In a 2021 study, Dr. Rokas and his colleagues also came down in favor of comb jellies. He said the new analysis provided a strong confirmation.
“I’ve learned not to ever say the debate is over,” Dr. Rokas said. “But this moves the needle.”
The study raises intriguing new possibilities for what the common ancestor of living animals looked like. If comb jellies, with a nervous system and muscles, are the deepest branch on the animal tree, then early animals may have not been simple and spongelike. They had nervous systems and muscles too. Only later did sponges abandon their nervous system.
Dr. Schultz cautioned against thinking of comb jellies as living fossils, unchanged since the dawn of animals. “Something that’s alive today can’t be the ancestor of something alive today,” he said.
Instead, researchers are looking now to comb jellies to see how similar and different their nervous systems are from those of other animals.
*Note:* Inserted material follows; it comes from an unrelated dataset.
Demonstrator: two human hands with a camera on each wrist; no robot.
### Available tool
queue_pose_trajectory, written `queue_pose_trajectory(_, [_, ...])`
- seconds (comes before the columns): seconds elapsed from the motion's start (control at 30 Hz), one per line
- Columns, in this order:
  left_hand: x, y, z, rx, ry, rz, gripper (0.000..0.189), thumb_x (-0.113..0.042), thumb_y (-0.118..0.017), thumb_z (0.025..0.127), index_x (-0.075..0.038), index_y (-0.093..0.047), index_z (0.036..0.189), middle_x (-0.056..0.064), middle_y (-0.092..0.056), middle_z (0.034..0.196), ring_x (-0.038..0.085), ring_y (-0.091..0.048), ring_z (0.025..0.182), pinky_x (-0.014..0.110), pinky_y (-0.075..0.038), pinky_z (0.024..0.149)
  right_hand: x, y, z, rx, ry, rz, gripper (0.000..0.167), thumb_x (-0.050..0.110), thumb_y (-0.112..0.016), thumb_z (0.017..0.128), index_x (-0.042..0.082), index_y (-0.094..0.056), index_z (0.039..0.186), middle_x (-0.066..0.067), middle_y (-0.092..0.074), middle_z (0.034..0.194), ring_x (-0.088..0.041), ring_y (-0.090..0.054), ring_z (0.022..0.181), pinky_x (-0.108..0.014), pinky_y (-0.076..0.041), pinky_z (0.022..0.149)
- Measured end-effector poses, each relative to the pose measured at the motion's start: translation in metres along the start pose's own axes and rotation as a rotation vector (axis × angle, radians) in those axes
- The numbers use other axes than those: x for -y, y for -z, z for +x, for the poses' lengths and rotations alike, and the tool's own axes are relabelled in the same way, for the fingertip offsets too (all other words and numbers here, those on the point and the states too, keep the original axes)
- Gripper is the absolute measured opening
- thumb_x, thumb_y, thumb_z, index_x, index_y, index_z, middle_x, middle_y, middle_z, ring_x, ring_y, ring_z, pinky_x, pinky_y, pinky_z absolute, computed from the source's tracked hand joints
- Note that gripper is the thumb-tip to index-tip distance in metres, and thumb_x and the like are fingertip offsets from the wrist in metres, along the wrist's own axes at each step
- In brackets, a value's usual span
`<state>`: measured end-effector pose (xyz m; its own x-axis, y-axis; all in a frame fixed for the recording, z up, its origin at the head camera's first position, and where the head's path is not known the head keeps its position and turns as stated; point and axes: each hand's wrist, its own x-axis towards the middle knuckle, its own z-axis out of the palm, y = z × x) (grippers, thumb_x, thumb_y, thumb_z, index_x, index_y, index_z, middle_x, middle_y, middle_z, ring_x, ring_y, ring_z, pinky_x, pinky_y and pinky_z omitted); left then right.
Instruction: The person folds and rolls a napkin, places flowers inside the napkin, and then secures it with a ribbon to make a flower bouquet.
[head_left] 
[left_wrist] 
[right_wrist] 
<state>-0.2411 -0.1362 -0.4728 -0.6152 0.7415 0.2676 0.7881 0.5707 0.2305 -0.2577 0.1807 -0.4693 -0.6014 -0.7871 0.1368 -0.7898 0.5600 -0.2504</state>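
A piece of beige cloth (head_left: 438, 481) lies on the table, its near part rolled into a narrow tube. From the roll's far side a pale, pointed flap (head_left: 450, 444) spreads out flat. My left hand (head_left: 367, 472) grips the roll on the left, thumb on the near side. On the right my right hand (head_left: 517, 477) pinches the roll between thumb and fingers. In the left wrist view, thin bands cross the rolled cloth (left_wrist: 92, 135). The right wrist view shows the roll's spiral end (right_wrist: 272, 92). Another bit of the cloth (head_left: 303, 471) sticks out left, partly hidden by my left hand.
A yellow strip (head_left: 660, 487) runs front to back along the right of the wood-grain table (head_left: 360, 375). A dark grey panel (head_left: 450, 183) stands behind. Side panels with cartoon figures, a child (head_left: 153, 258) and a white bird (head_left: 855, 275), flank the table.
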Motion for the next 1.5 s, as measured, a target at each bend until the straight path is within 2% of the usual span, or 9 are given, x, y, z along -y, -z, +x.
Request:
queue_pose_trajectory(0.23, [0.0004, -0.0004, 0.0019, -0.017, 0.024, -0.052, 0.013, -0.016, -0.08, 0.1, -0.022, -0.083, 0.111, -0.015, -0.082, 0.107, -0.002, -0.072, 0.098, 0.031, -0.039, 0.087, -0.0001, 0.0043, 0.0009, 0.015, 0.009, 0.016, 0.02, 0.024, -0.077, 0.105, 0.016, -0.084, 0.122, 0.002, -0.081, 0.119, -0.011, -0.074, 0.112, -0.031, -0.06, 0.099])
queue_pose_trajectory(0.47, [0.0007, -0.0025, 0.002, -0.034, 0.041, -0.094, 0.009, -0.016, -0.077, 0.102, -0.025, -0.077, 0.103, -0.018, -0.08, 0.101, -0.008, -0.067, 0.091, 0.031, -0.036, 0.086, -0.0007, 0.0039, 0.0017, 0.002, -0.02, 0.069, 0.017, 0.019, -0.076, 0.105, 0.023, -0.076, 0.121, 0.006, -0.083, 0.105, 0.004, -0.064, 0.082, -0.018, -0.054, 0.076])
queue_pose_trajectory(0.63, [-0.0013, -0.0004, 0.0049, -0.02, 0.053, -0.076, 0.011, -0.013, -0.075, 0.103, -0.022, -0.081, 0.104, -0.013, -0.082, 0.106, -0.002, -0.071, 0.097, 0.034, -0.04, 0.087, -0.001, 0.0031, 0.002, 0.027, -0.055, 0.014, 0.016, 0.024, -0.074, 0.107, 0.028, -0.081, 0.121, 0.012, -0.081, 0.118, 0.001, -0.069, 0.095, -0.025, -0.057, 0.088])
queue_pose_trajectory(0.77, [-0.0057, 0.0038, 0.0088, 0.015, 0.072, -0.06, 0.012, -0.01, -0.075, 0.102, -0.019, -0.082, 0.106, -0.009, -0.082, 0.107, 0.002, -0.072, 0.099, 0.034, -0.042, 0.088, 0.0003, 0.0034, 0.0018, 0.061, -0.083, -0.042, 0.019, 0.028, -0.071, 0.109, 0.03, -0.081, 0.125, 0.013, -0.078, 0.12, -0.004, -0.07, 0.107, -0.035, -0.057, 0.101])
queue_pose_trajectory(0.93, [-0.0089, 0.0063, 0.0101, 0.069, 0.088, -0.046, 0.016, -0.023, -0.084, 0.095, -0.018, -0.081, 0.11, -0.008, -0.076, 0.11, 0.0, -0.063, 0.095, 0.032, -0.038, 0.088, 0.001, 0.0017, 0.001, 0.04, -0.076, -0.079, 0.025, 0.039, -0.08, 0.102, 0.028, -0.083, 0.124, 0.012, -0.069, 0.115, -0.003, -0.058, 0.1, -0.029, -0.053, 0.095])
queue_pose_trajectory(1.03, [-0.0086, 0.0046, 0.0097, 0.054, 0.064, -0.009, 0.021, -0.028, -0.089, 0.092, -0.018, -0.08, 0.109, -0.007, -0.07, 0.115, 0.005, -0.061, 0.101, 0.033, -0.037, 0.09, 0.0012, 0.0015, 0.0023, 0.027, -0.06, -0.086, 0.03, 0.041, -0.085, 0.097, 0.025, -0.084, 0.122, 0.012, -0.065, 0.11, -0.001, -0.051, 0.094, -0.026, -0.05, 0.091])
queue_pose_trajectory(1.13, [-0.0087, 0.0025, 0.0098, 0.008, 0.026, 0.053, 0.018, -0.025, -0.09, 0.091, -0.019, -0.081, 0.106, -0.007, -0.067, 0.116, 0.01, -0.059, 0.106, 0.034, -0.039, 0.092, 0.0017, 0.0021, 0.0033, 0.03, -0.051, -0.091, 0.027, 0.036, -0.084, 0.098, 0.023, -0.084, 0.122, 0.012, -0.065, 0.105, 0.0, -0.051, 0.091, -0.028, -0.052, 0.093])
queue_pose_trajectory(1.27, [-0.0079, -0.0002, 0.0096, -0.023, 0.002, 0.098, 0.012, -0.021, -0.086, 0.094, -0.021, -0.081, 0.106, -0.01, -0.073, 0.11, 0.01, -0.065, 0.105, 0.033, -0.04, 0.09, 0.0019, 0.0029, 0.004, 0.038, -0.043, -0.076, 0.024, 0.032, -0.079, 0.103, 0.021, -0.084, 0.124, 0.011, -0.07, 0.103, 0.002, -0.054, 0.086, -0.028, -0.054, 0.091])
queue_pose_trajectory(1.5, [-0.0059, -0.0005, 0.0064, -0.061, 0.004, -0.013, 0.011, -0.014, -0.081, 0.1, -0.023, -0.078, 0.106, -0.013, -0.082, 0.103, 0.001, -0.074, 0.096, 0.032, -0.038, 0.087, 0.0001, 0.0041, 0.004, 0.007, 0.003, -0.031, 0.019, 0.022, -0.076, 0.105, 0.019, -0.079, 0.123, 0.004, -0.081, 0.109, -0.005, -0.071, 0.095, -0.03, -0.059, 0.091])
Recently, Maike Kittelmann, a cell biologist at Oxford Brookes University, and her colleagues froze comb jelly larvae so that they could get a microscopic look at their nervous system. What they saw left them baffled.
Throughout the animal kingdom, neurons are typically separated from one another by tiny gaps called synapses. They can communicate across the gap by releasing chemicals.
But when Dr. Kittelmann and her colleagues started to inspect the comb jelly neurons, they struggled to find a synapse between the neurons. “At that point, we were like, ‘This is curious,’” she said.
In the end, they failed to find any synapses between them. Instead, the comb jelly nervous system forms one continuous web.
When Dr. Kittelmann and her colleagues reported their findings last month, they speculated yet another possibility for the origin of animals. Comb jellies may have evolved their own weird nervous system independently of other animals, using some of the same building blocks.
Dr. Kittelmann and her colleagues are now inspecting other species of comb jellies to see if that idea holds up. But they won’t be surprised to be surprised again. “You have to assume nothing,” she said.